Afganistan kimin elinde, kim yönetiyor? Amerika. Bu kadar basit. 2016'da 5 bin ton eroin, afyon üretiyorlardı. Şimdi 2017'de 9 bin ton üretiyorlar. Bu ne demek? Ben hükümet olarak tedbirimi almak zorundayım. Neyin tedbirini alacağım? Bu 9 bin ton, önemli bir bölümü benim üzerimden geçecek ve benim ülkeme gelecek."
Suriye'de de Zeytin Dalı Harekatı'nın uyuşturucu üretimini kontrol altına alınmayı sağladığını belirten Soylu, "Bir taraftan kimyasal bir taraftan doğal uyuşturucunun baskısı altındayız. Polis sayımız az, 15 Temmuz'u geçirmişiz ve özellikle bunu fırsat bilip Türkiye'ye abanıyorlar." dedi.
Afganistan'dan yaşanan göçü anımsatan Soylu, bu göçün nedenine ilişkin yaptığı incelemelere yönelik, "Benim kanaatimi söyleyeyim; Afganistan'daki Amerikan büyükelçisi kim? 15 Temmuz'daki Türkiye büyükelçisi. Hiçbir şey tesadüf olmaz. Yok böyle bir şey." ifadelerini kullandı.
Soylu, yapılan çalışmayla yaklaşık 15 bin Afganlıyı Afganistan'a gönderdiklerini ve böylelikle baskının durduğunu bildirdi.
Bakan Soylu, uyuşturucuyla mücadelede 2016'da sadece 86 bin operasyon yapılırken, bunun 2017'de 118 bine, 2018'in ilk beş ayında da 58 bine çıkarıldığını belirterek, uyuşturucuda tutuklu durumunun da 8 bine çıktığını, bu yılın ilk dört ayında 5 bin kilogram eroinin yakalandığını kaydetti.
Bu konuda narkotik ekiplerinin yürüttüğü başarılı çalışmalara, uyuşturucuyu okulların etrafından temizlediğine, uyuşturucu baronlarına kadar uzanan ciddi operasyonların gerçekleştirildiğine işaret eden Soylu, "Şunu biliyoruz, bir eroin, afyon saldırısı altında olacağız ve bir kimyasal üretim adı altında bir saldırıda bulunulacak bize. Bunlara karşı bizim tedbir almamız lazım." diye konuştu.
Kaza yapan araba otomatik olarak 112'yi arayacakBakanlığın yürüttüğü projeler hakkında da bilgi veren Soylu, yerli ve milli yazılımların geliştirildiğini söyledi.
Soylu, yeni projelerine ilişkin, "Allah muhafaza arabanla kaza yaptığın zaman, araba otomatik olarak 112'yi arayacak.
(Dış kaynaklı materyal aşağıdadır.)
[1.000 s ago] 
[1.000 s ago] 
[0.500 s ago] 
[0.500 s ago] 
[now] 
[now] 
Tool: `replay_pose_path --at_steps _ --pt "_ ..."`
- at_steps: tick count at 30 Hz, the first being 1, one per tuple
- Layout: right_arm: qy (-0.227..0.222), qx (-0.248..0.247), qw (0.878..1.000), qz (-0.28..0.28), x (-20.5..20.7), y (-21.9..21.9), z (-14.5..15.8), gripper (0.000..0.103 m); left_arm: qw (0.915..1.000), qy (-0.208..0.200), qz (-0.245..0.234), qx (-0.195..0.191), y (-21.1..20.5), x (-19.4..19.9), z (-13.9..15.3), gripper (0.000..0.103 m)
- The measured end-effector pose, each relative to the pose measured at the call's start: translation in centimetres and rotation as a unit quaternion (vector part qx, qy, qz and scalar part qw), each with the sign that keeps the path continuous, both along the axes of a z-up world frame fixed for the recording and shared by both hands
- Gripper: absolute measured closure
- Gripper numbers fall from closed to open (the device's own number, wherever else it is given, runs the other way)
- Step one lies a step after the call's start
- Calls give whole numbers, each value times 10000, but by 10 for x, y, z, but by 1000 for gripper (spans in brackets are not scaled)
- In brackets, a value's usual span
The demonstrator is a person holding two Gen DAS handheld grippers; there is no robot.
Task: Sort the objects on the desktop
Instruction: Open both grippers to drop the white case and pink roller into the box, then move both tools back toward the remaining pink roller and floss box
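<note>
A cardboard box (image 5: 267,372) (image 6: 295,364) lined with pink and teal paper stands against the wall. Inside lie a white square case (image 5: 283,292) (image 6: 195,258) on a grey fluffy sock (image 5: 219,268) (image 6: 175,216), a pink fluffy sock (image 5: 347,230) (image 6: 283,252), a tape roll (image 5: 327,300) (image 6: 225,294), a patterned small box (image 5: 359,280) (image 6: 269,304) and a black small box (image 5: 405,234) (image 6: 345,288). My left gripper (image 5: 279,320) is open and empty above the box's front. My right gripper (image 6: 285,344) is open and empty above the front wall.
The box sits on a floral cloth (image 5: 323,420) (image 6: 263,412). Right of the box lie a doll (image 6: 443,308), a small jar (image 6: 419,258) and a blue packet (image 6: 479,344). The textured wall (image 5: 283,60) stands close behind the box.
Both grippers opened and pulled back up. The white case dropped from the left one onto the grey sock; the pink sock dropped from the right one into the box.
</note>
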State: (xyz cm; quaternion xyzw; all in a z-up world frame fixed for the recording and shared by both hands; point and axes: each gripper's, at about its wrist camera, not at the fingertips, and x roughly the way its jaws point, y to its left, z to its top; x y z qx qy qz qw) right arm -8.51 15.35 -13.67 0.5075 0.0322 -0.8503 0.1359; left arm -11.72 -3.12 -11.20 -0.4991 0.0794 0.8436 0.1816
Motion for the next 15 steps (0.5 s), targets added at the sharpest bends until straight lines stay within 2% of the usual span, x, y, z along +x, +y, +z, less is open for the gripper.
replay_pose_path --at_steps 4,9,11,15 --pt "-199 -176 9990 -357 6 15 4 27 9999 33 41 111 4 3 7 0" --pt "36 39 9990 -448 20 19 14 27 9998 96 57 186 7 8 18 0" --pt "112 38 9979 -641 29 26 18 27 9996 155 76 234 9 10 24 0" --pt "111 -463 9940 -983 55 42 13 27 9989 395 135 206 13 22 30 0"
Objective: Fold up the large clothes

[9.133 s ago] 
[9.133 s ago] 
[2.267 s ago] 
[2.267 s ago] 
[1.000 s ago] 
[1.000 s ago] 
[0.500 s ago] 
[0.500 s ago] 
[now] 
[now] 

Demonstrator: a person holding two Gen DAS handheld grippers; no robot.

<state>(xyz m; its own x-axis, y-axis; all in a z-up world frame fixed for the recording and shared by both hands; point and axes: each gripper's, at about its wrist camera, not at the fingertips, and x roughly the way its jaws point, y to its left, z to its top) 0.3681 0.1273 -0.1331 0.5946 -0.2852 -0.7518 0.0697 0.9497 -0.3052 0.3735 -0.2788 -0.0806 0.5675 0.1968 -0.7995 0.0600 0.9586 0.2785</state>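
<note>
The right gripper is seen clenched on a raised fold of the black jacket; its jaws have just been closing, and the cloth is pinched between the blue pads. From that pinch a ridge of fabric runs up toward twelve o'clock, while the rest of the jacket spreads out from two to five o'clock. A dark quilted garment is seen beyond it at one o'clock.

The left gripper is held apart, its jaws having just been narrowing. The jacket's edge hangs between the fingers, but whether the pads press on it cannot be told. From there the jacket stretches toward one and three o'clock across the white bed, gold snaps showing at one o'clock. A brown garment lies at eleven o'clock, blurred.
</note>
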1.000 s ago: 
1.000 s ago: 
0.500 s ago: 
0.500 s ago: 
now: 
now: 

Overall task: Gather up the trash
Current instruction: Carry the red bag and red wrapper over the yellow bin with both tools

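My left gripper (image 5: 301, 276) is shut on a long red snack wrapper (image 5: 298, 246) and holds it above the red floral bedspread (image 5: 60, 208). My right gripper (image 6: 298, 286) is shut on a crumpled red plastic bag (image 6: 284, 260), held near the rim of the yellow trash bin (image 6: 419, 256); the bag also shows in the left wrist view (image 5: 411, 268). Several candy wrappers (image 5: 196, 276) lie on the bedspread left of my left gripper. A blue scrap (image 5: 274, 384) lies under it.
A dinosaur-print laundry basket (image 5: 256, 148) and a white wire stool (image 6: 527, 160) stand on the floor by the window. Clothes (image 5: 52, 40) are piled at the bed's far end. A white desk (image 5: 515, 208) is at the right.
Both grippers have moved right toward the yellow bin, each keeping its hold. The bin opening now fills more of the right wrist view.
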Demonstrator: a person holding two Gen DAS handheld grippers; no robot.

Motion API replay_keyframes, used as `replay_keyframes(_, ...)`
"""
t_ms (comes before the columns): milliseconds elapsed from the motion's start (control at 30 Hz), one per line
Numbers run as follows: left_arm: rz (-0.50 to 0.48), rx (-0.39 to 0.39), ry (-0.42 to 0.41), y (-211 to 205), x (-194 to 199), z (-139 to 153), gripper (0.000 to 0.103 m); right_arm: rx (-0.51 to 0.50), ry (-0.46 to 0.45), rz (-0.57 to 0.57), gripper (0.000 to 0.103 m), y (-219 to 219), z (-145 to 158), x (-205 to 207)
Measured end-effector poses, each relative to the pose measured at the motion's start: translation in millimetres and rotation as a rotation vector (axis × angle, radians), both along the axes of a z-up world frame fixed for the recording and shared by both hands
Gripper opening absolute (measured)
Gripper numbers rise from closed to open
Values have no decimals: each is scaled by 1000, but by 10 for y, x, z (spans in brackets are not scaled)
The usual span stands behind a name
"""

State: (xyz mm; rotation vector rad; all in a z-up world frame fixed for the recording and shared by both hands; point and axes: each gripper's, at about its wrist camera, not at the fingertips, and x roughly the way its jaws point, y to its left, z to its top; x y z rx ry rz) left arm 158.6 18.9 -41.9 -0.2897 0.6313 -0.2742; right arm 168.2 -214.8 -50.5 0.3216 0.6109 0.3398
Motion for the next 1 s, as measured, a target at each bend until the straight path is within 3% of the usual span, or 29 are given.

Bunun yazılımlarını yaptık. Avrupa Birliği bunu öneriyor, kendisi beceremedi ama. Bir kaza yaptınız airbag patladı, oradan direkt 112'ye bağlanıyorsunuz. Kazayla beraber otomatik olarak harekete geçiyor ve verdiğiniz sinyallerden sizin nerede olduğunuzu anlıyor. Eğer konuşabiliyorsanız da mesaj verebiliyorsunuz. Muhteşem bir sistem." dedi.
Güvenlik Acil Durumlar Merkezi'ni de kurduklarını belirten Soylu, "Acil durumlarda, kendi yerli yazılımımızı yaptık. Mesele siz olay yerine gitmeden, olayın canlı görüntülerini bizim yaptığımız sistemle hem biz görebileceğiz hem istersek size aktarabileceğiz." bilgisini paylaştı.
Bakan Soylu, Enerji ve Tabii Kaynaklar Bakanı Berat Albayrak ile aralarında bir problem olduğu iddialarına ilişkin soruya ise Albayrak'ın iyi arkadaşı olduğunu belirterek yanıt verdi. Türkiye'nin enerji alanında planlayan ve yöneten hale geldiğine işaret eden Soylu, Bakan Albayrak'ın bu konudaki başarısına dikkati çekti.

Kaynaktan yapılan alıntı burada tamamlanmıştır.